> What needs to be done
An exact transcription of the data below, complete and unaltered, is the expected answer.
.....
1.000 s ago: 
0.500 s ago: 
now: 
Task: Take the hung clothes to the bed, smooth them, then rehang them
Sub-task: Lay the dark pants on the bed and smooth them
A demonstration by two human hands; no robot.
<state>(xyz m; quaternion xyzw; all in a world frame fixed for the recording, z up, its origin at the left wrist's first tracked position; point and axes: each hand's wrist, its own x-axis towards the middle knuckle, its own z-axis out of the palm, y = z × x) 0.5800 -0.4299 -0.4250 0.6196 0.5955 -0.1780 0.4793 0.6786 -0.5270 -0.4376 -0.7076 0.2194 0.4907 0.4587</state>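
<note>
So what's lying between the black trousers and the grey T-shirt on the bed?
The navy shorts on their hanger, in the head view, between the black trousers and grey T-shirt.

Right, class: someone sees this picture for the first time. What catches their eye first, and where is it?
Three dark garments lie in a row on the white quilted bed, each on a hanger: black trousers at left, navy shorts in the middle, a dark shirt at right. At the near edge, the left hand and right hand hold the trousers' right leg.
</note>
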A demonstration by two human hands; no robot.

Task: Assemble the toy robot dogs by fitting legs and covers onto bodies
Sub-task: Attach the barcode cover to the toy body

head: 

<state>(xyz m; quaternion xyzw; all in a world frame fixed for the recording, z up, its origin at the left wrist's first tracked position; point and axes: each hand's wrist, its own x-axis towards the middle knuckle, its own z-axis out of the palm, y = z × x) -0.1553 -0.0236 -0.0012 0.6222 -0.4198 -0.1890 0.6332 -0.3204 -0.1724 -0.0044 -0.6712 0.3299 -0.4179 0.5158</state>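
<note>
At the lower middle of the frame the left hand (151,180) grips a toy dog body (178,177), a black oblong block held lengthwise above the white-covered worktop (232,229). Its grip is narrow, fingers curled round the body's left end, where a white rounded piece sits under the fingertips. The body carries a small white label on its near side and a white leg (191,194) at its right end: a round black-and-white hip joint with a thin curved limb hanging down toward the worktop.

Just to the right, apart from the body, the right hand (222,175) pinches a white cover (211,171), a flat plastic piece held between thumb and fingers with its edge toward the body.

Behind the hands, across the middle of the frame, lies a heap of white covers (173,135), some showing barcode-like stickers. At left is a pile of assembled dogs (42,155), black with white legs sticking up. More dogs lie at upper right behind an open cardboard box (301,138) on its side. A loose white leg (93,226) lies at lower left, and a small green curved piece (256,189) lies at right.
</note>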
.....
> Output of the exercise
1.000 s ago: 
0.500 s ago: 
now: 
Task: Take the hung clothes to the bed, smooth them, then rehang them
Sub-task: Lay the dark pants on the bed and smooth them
A demonstration by two human hands; no robot.
<state>(xyz m; quaternion xyzw; all in a world frame fixed for the recording, z up, its origin at the left wrist's first tracked position; point and axes: each hand's wrist, its own x-axis towards the middle knuckle, its own z-axis out of the palm, y = z × x) 0.5800 -0.4299 -0.4250 0.6196 0.5955 -0.1780 0.4793 0.6786 -0.5270 -0.4376 -0.7076 0.2194 0.4907 0.4587</state>
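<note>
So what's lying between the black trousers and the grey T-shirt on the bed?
The navy shorts on their hanger, in the head view, between the black trousers and grey T-shirt.

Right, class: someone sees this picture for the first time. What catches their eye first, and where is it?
Three dark garments lie in a row on the white quilted bed, each on a hanger: black trousers at left, navy shorts in the middle, a dark shirt at right. At the near edge, the left hand and right hand hold the trousers' right leg.
</note>
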A demonstration by two human hands; no robot.

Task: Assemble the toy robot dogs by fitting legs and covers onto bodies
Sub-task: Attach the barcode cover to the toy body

head: 

<state>(xyz m; quaternion xyzw; all in a world frame fixed for the recording, z up, its origin at the left wrist's first tracked position; point and axes: each hand's wrist, its own x-axis towards the middle knuckle, its own z-axis out of the palm, y = z × x) -0.1553 -0.0236 -0.0012 0.6222 -0.4198 -0.1890 0.6332 -0.3204 -0.1724 -0.0044 -0.6712 0.3299 -0.4179 0.5158</state>
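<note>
At the lower middle of the frame the left hand (151,180) grips a toy dog body (178,177), a black oblong block held lengthwise above the white-covered worktop (232,229). Its grip is narrow, fingers curled round the body's left end, where a white rounded piece sits under the fingertips. The body carries a small white label on its near side and a white leg (191,194) at its right end: a round black-and-white hip joint with a thin curved limb hanging down toward the worktop.

Just to the right, apart from the body, the right hand (222,175) pinches a white cover (211,171), a flat plastic piece held between thumb and fingers with its edge toward the body.

Behind the hands, across the middle of the frame, lies a heap of white covers (173,135), some showing barcode-like stickers. At left is a pile of assembled dogs (42,155), black with white legs sticking up. More dogs lie at upper right behind an open cardboard box (301,138) on its side. A loose white leg (93,226) lies at lower left, and a small green curved piece (256,189) lies at right.
</note>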

The exercise calls for nothing more.